- _Task details_
Where in the data below does the word "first" appear? Copy every line that has it.
>>>
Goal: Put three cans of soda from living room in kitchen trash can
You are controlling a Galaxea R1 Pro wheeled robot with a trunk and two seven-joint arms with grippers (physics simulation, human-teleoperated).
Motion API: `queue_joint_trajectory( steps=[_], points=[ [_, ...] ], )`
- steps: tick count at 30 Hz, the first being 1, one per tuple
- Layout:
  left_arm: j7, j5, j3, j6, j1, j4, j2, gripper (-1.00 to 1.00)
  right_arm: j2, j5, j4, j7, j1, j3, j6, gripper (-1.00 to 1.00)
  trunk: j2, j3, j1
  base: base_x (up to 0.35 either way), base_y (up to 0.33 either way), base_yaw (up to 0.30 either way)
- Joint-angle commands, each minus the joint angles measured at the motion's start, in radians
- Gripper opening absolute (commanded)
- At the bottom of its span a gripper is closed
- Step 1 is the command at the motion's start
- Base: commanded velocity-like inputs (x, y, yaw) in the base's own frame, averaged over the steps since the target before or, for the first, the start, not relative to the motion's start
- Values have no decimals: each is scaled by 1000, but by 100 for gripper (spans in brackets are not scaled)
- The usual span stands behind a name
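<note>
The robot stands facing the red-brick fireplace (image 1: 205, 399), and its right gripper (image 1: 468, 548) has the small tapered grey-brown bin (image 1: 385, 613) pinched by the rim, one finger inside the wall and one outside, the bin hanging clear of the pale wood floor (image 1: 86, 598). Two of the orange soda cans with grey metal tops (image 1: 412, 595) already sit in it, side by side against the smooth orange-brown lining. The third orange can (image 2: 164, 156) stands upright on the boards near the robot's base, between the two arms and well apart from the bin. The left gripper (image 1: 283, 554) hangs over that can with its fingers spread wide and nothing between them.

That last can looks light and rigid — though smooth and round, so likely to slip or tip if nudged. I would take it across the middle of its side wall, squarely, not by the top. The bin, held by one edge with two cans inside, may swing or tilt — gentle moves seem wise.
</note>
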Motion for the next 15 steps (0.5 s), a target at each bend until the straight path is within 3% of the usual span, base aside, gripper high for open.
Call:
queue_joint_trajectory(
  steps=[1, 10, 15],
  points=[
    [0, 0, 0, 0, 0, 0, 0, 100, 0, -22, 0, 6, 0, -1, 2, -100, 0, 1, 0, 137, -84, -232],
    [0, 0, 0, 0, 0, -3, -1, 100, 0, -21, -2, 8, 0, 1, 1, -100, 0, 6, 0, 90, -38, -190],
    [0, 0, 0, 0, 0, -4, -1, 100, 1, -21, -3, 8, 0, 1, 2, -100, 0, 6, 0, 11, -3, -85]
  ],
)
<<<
- _Your response_
- steps: tick count at 30 Hz, the first being 1, one per tuple
- Base: commanded velocity-like inputs (x, y, yaw) in the base's own frame, averaged over the steps since the target before or, for the first, the start, not relative to the motion's start

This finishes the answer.